I’m smiling right now, because yesterday I helped several second graders with a Common Core informational text that talked about the scientific concept of force.  Besides not knowing a lot of the words in the text, the conceptional ideas were a little abstract.  So we pushed and pulled some little things and then some big things, and the light bulb grew a little brighter. That is what I love about teaching.

“To one who knows the right thing to do and does not do it, to him it is sin.” – James 4:17 NASB 

It was the rest of the day that was a challenge for me.  Most of you who have ever dealt with children know that “when the dogs are away, the cats like to play”.  Needless to say, the students are pushing against any boundary just to see if they are still there.  Small children have small pushes.  Larger children push backs are with a little more force.  So far this week I have dealt with nuisances of talking too loud, constant roaming and ignoring simple rules that have been in place for the year.  Thus, instead of teaching, I talk to the kids, remind them of rules, line up the consequences and bring it to the attention of parents at end of day.  There has also been two small skirmishes.  Repetition occurs with a stronger talk to kids – line up consequences – implementation of course of action – apprise the rest of the staff – talk to parents about said skirmish and concerns – fill out paper work. Needless to say, amid all of this has been appearance of inappropriate language.

“You shall not misuse the name of the Lord your God, for the Lord will not hold anyone guiltless who misuses his name.” Ex 20:7 

This is a hard one these days.  Kids hear cuss words everywhere…parents, society, books, movies, even video games.   OMG (O My God)…or for that matter – any of the curses that employ Our Father or Jesus’s name…is so popular that it even comes out of my Grands’ mouths when I’m babysitting. (Needless to say, they do get corrected when I’m there.)  In Jewish tradition, God is often written G-d because the word is held with such sacredness.  In some sects, they will not even speak it.  God’s holiness is that special.  When we use anyone’s name in anger or frustration – let alone – God’s name, aren’t we “cursing them”?  As I’m writing this, I am trying to imagine substituting a loved one’s name for God’s name in OMG.  I can’t imagine even wanting to do that.

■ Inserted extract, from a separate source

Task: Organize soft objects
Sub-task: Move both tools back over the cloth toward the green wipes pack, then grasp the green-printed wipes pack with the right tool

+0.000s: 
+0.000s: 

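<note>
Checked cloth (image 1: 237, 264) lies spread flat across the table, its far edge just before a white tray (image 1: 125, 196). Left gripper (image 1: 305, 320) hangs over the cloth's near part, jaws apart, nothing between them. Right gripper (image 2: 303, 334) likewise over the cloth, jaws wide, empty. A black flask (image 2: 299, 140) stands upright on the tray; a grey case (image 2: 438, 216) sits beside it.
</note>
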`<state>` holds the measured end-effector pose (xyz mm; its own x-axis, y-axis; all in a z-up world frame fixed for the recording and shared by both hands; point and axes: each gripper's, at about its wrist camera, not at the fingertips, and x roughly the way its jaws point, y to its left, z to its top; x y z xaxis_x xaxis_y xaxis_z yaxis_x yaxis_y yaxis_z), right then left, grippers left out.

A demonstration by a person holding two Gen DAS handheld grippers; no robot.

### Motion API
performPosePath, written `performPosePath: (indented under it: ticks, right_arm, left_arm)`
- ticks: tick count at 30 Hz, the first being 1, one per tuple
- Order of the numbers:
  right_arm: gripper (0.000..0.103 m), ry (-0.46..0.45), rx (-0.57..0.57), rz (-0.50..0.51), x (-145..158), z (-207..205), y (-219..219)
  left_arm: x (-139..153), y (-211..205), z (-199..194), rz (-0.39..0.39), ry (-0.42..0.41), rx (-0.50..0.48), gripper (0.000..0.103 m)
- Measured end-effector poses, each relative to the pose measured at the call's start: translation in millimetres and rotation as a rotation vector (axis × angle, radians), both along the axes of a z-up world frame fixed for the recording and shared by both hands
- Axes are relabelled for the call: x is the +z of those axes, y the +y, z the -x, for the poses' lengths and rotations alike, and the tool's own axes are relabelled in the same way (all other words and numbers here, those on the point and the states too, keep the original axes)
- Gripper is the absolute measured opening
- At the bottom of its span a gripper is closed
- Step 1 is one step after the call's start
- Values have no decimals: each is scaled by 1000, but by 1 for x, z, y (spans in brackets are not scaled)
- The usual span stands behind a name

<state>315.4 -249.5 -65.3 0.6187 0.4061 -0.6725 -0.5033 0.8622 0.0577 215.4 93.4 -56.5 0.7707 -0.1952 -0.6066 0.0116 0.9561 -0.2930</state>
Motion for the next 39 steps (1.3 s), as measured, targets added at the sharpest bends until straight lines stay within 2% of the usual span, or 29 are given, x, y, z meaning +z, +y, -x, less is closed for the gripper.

I read a book in college about how language is just a mess words that we assign meaning to and that cussing only holds meaning if we allow it to do so.  It’s premise was that cussing is fine, and people should get over it.  I tried cussing for awhile. Let a few words flit into my conversations here and there.  But when I began teaching and  watching my students closely, I could see the pain of ugly words and decided to try to turn my words once again. Blessing or curse, it is just a mess of words, but the choice is our – blessings or curse.

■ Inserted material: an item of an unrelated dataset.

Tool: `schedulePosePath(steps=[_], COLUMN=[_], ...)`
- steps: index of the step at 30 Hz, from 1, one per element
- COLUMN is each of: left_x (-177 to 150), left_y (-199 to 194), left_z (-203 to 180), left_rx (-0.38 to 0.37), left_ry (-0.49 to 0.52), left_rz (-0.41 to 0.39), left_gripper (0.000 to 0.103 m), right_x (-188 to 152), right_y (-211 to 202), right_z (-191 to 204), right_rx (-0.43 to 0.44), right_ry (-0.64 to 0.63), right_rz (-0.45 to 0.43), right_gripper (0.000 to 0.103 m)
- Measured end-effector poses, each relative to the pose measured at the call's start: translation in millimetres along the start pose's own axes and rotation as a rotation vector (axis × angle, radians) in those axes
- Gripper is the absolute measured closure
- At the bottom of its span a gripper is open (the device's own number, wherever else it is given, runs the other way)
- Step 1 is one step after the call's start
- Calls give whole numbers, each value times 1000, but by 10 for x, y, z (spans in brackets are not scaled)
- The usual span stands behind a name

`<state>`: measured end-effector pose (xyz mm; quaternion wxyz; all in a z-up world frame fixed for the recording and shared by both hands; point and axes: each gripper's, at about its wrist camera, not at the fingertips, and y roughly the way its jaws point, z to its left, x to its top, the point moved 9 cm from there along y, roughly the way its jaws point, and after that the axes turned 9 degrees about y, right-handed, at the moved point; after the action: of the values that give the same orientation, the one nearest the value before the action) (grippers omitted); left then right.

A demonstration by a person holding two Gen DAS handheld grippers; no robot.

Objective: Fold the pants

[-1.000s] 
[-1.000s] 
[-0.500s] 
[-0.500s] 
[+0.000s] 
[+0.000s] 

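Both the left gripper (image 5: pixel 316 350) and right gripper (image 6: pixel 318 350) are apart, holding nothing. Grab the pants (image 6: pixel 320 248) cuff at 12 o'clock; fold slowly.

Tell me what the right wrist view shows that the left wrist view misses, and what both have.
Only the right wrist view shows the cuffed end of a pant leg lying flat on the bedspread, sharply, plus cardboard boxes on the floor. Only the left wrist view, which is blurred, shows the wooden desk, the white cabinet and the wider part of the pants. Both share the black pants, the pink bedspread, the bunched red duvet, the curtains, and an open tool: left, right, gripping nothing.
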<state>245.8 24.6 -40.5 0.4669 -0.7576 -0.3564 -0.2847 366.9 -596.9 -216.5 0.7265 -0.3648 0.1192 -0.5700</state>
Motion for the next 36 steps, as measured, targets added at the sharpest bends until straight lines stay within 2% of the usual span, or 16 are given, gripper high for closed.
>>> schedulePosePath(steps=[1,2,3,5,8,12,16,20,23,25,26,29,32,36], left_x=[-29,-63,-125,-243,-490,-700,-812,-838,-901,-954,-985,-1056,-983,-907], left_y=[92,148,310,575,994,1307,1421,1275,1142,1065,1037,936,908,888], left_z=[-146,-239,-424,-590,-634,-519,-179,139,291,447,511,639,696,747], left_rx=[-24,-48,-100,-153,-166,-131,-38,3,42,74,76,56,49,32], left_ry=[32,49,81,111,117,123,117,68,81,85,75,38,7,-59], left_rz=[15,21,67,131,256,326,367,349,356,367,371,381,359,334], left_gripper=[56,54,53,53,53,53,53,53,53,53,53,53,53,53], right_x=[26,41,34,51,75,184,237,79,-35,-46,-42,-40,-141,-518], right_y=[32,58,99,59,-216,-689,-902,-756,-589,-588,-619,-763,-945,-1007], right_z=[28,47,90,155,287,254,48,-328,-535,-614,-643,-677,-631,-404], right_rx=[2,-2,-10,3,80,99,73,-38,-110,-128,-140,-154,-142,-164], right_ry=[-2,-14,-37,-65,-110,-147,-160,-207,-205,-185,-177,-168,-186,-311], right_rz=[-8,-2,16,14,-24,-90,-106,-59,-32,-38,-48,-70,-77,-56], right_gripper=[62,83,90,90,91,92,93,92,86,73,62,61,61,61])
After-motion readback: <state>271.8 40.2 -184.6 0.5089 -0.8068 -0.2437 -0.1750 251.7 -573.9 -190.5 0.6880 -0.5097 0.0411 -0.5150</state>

According to Jewish wisdom this commandment covers more than “taking His name in vain” (which was the way I learned it long ago).  This commandment instructs them to keep ALL oaths as sacred.  God makes promises to us and He ALWAYS keeps them.  This commandment instructs us to hold our promises with the same devotion as God holds His promises.

Make a promise in court?                     Keep it!

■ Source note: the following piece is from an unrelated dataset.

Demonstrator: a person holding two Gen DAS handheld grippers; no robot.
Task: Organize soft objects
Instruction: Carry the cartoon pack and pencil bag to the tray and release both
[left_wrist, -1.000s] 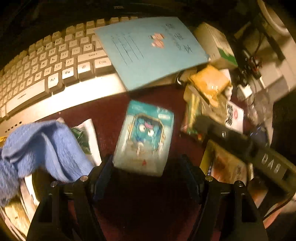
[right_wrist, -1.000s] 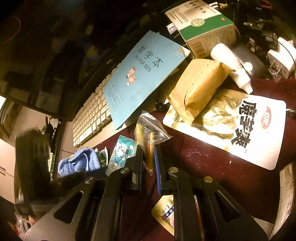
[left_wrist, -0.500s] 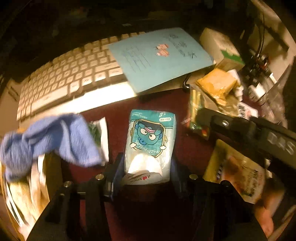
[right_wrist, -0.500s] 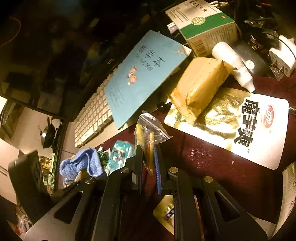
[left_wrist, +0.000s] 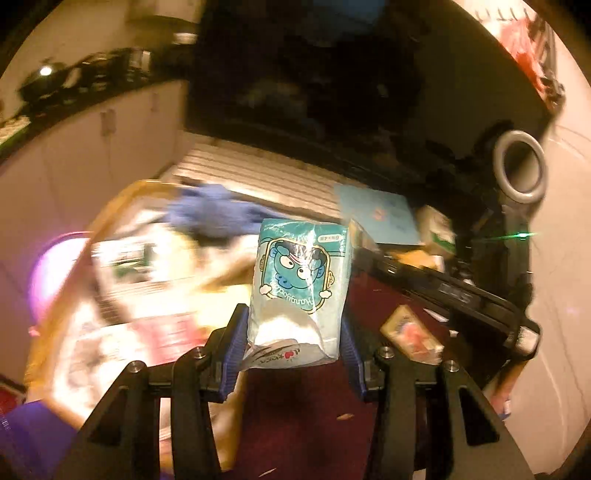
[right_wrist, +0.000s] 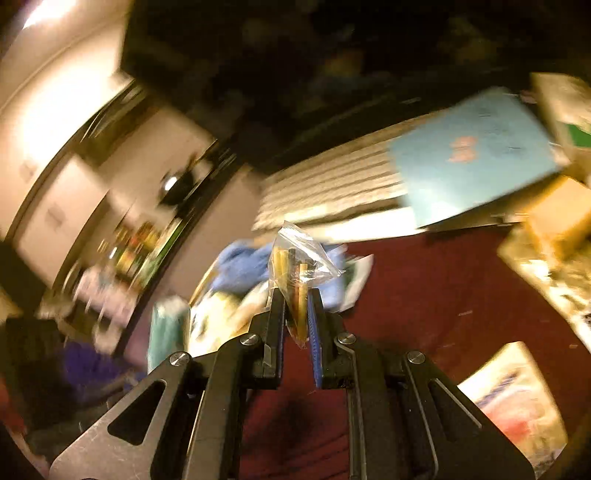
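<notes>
Spreading dark maroon across both views, the desk (right_wrist: 424, 295), cluttered at its edges. Lying blurred along the far side, a pale cream computer keyboard (right_wrist: 332, 181), with a flat light-blue paper notebook (right_wrist: 476, 162) resting partly over its right end. Slumping near the left edge on a pile of packets, a crumpled blue soft cloth (left_wrist: 218, 218), heavily smeared by blur. Hanging lifted above the desk, a teal plastic tissue pack with a blue cartoon face (left_wrist: 299, 291), being squeezed on both sides by the left claw (left_wrist: 293, 347), clenched on it. Pinching a small clear plastic bag of thin yellow and dark sticks (right_wrist: 295, 269), the right claw (right_wrist: 296, 325), closed tight on the bag's lower end, top of the bag poking upright above the fingers.
</notes>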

Make a promise to your spouse?         Keep it!

Make a promise to your children?      Keep it!

Make a promise to your boss?  Friend?  Pet?  Society?  Yourself?    KEEP IT!

When we keep our promises as Jehovah-Tsid Kenu keeps His promises, we are bringing His strong kingdom a little closer into existence within our rickety kingdom. Remember the old, old story of dropping a pebble into the water and watching the ripples radiate further and further out?  It is the same when we follow this commandment and keep our promise.  The consequences continue to ripple out from ourselves – to our families – to our community – to our society.  It is exactly what Christ asked us to do when He told us to pray:  “…thy kingdom come – thy will be done…”  LK 11:2    So…once again….is it really so hard to follow His third commandment?